Reproduce the data below exactly as written. Pictures do not belong in the copy.

========================================================================

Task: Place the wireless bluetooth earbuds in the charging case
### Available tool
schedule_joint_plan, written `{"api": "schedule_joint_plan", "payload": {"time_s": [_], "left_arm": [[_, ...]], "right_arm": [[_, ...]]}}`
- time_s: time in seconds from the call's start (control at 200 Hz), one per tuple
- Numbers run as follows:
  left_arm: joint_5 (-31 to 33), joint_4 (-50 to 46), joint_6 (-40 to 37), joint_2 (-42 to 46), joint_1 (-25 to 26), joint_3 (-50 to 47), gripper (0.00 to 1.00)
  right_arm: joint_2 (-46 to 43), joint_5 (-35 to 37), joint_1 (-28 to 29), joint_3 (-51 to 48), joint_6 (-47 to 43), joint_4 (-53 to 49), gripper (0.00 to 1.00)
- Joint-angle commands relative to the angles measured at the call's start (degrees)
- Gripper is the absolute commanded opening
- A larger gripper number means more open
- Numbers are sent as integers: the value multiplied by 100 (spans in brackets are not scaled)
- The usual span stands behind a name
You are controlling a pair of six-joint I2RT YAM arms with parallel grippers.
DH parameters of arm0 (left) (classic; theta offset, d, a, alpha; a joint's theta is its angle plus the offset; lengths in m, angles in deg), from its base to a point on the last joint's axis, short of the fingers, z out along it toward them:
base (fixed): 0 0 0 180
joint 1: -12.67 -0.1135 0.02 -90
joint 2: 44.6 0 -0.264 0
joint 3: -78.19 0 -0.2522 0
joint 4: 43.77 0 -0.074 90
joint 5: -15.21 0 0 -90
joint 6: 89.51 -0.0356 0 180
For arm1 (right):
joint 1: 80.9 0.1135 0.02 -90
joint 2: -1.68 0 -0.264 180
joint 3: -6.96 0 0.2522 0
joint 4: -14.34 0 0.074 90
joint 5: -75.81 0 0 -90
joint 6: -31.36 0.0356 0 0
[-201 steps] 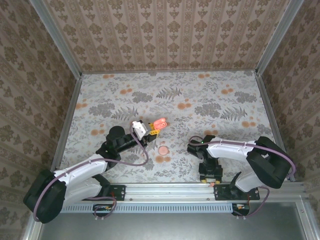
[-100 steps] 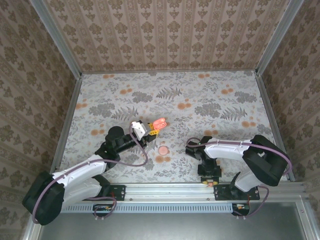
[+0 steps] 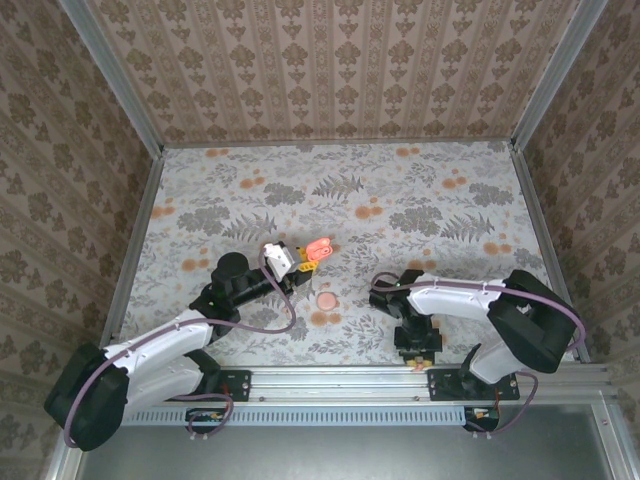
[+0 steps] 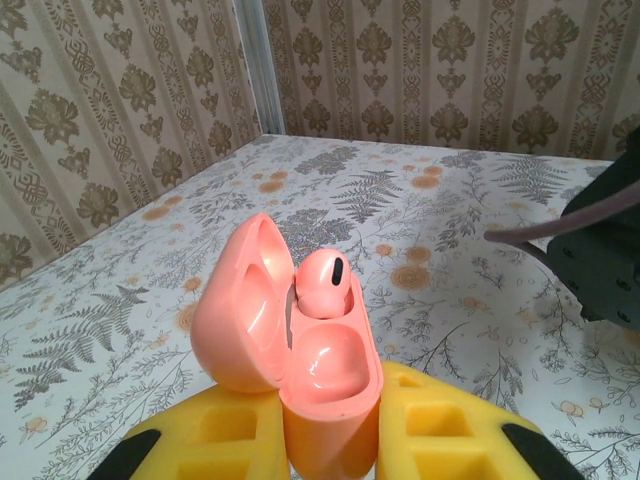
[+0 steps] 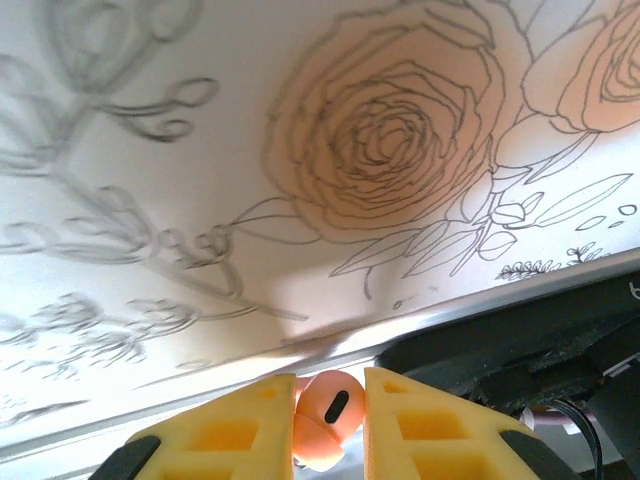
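Charging case [image 4: 328, 365] stands pinched upright in the left gripper [image 4: 330, 410] at mid-counter [image 3: 450, 190]. Its lid is tipped open and the seated earbud [image 4: 322, 285] is in place, likely presented as a steady target. Second earbud [image 5: 322, 418] is nipped by the right gripper [image 5: 330, 385] at the near rail, well apart. Since a second ago the case is unmoved and the right wrist has swung slightly left.
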Motion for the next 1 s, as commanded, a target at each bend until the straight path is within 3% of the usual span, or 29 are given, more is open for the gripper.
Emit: {"api": "schedule_joint_plan", "payload": {"time_s": [0.0,0.18,0.545,0.995], "left_arm": [[2,51,-82,59,46,81,19],[-3,66,-74,66,47,81,19],[79,-64,-151,248,53,72,19],[135,-189,-209,303,55,107,19]], "right_arm": [[-261,203,40,318,-82,-514,21],[-135,319,-167,887,-580,-696,21],[1468,172,-693,2050,-2204,-721,22],[2546,146,-1021,2786,-2978,-472,27]]}}
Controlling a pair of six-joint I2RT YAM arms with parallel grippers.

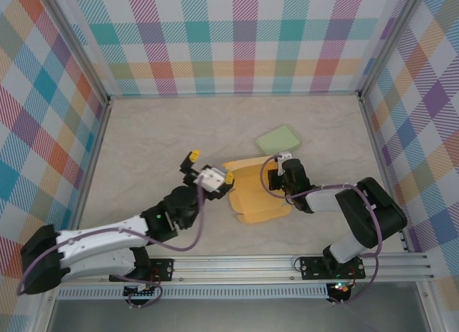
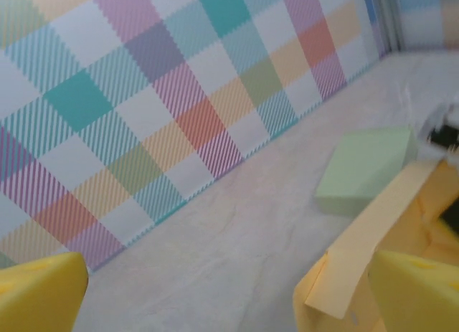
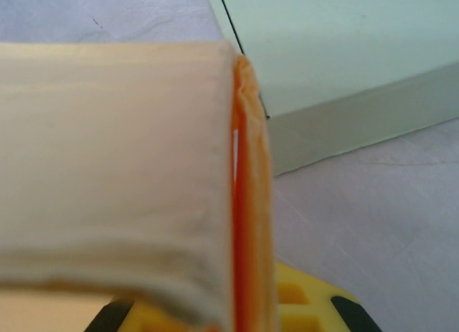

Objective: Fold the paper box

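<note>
The paper box [image 1: 257, 196] is an orange-yellow card sheet lying flat in mid table, its far walls partly raised. My left gripper [image 1: 210, 167] stands open at the box's left edge, yellow fingertips [image 1: 191, 158] spread wide and holding nothing. In the left wrist view the left gripper [image 2: 229, 296] has bare table between its fingertips [image 2: 39, 292], and a raised flap of the paper box [image 2: 373, 231] is just inside the right one. My right gripper [image 1: 282, 172] is at the box's far right wall. Seen from the right wrist, the right gripper [image 3: 247, 303] is shut on the folded wall of the paper box [image 3: 115, 167].
A pale green folded box [image 1: 278, 139] lies just beyond the orange sheet, also visible as the green box [image 2: 366, 167] and the green box [image 3: 344, 45]. Chequered walls [image 1: 244, 38] enclose the table on three sides. A metal rail [image 1: 287, 264] runs along the near edge.
</note>
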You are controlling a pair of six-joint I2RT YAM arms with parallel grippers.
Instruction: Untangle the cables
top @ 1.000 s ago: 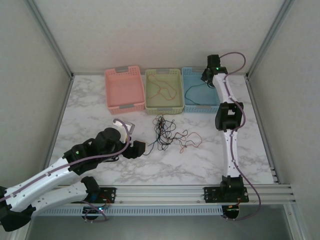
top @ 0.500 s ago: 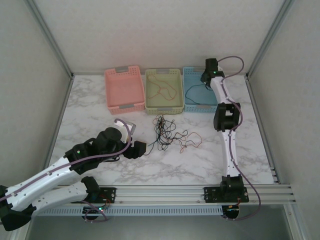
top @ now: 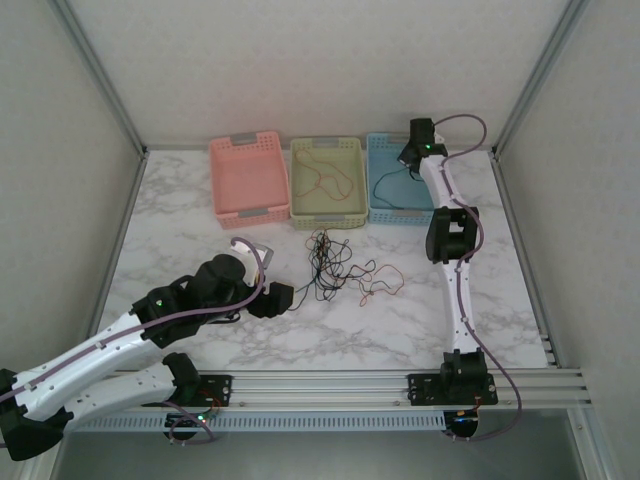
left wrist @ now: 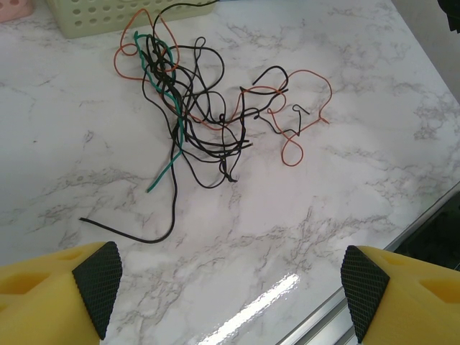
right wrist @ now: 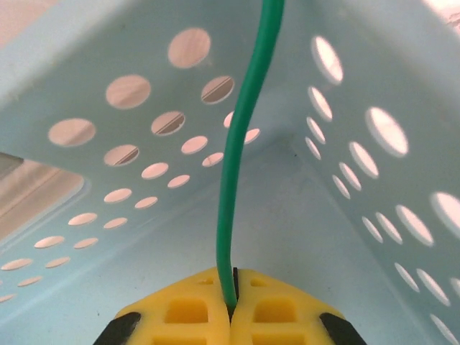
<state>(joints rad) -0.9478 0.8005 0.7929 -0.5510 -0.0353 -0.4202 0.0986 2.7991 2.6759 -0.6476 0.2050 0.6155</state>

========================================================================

Response to this exercise:
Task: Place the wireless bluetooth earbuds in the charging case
### Available tool
schedule_joint_plan, written `{"api": "schedule_joint_plan", "payload": {"time_s": [_], "left_arm": [[_, ...]], "right_arm": [[_, ...]]}}`
- time_s: time in seconds from the call's start (control at 200 Hz), one per tuple
- Numbers run as follows:
  left_arm: joint_5 (-31 to 33), joint_4 (-50 to 46), joint_6 (-40 to 37), joint_2 (-42 to 46), joint_1 (-25 to 26), joint_3 (-50 to 47), gripper (0.00 to 1.00)
  right_arm: joint_2 (-46 to 43), joint_5 (-35 to 37), joint_1 (-28 to 29), joint_3 (-51 to 48), joint_6 (-47 to 43), joint_4 (-53 to 49), gripper (0.00 to 1.00)
- Joint-angle commands relative to the angles measured at the call's start (degrees)
- Gripper is the absolute commanded opening
- A larger gripper number means more open
- Numbers are sent as integers: the value multiplied by 100 (spans in brackets are not scaled)
- The usual span stands behind a name
You are controlling a pair of six-joint I2RT YAM arms with parallel grippers.
DH parameters of arm0 (left) (classic; theta offset, d, a, alpha; a joint's theta is its angle plus the offset; lengths in m, angles in deg), from its base to a point on the last joint's axis, short of the fingers, z out along it toward them:
base (fixed): 0 0 0 180
joint 1: -12.67 -0.1135 0.02 -90
joint 2: 44.6 0 -0.264 0
joint 3: -78.19 0 -0.2522 0
joint 4: 43.77 0 -0.074 90
joint 5: -15.21 0 0 -90
joint 6: 89.51 -0.0356 0 180
For arm1 (right):
joint 1: 80.9 0.1135 0.02 -90
joint 2: -1.68 0 -0.264 180
joint 3: -6.96 0 0.2522 0
joint 4: -14.34 0 0.074 90
joint 5: -75.81 0 0 -90
joint 6: -31.36 0.0356 0 0
[-201 steps] 
[-100 steps] 
[+0 steps] 
[+0 steps] 
[+0 steps] 
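Charging case [image 4: 328, 365] stands pinched upright in the left gripper [image 4: 330, 410] at mid-counter [image 3: 450, 190]. Its lid is tipped open and the seated earbud [image 4: 322, 285] is in place, likely presented as a steady target. Second earbud [image 5: 322, 418] is nipped by the right gripper [image 5: 330, 385] at the near rail, well apart. Since a second ago the case is unmoved and the right wrist has swung slightly left.
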Motion for the next 1 s, as commanded, a target at each bend until the straight path is within 3% of the usual span, or 29 are given, more is open for the gripper.
Emit: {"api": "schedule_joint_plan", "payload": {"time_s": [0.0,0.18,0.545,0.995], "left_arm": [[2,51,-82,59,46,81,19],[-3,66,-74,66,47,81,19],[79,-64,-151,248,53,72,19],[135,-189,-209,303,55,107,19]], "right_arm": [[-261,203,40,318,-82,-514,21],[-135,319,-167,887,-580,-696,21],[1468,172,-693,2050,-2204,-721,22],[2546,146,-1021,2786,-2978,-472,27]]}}
Controlling a pair of six-joint I2RT YAM arms with parallel grippers.


Objective: Fold the paper box

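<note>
The paper box [image 1: 257, 196] is an orange-yellow card sheet lying flat in mid table, its far walls partly raised. My left gripper [image 1: 210, 167] stands open at the box's left edge, yellow fingertips [image 1: 191, 158] spread wide and holding nothing. In the left wrist view the left gripper [image 2: 229, 296] has bare table between its fingertips [image 2: 39, 292], and a raised flap of the paper box [image 2: 373, 231] is just inside the right one. My right gripper [image 1: 282, 172] is at the box's far right wall. Seen from the right wrist, the right gripper [image 3: 247, 303] is shut on the folded wall of the paper box [image 3: 115, 167].
A pale green folded box [image 1: 278, 139] lies just beyond the orange sheet, also visible as the green box [image 2: 366, 167] and the green box [image 3: 344, 45]. Chequered walls [image 1: 244, 38] enclose the table on three sides. A metal rail [image 1: 287, 264] runs along the near edge.
</note>
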You are controlling a pair of six-joint I2RT YAM arms with parallel grippers.
Instruction: Untangle the cables
top @ 1.000 s ago: 
top @ 0.500 s ago: 
top @ now: 
left wrist @ now: 
right wrist @ now: 
<state>(joints rad) -0.9478 0.8005 0.7929 -0.5510 -0.0353 -0.4202 0.0986 2.7991 2.6759 -0.6476 0.2050 0.6155</state>

Output for the exercise is complete.